» What needs to be done:
Give the data back exactly as it stands.

===== Provided data =====

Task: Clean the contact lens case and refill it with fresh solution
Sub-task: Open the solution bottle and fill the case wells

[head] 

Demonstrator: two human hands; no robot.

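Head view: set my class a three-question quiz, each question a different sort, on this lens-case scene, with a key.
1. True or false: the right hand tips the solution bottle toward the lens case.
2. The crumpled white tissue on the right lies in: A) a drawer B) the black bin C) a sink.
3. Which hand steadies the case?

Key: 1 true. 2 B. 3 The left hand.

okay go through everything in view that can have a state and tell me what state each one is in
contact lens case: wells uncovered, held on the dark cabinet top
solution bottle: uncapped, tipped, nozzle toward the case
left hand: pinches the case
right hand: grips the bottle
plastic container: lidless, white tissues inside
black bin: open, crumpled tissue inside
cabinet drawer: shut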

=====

» Solution below:
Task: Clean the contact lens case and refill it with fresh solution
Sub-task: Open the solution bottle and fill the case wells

[head] 

Demonstrator: two human hands; no robot.

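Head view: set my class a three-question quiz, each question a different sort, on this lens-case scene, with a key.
1. True or false: the right hand tips the solution bottle toward the lens case.
2. The crumpled white tissue on the right lies in: A) a drawer B) the black bin C) a sink.
3. Which hand steadies the case?

Key: 1 true. 2 B. 3 The left hand.

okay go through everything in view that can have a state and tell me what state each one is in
contact lens case: wells uncovered, held on the dark cabinet top
solution bottle: uncapped, tipped, nozzle toward the case
left hand: pinches the case
right hand: grips the bottle
plastic container: lidless, white tissues inside
black bin: open, crumpled tissue inside
cabinet drawer: shut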

The exercise requires no more work.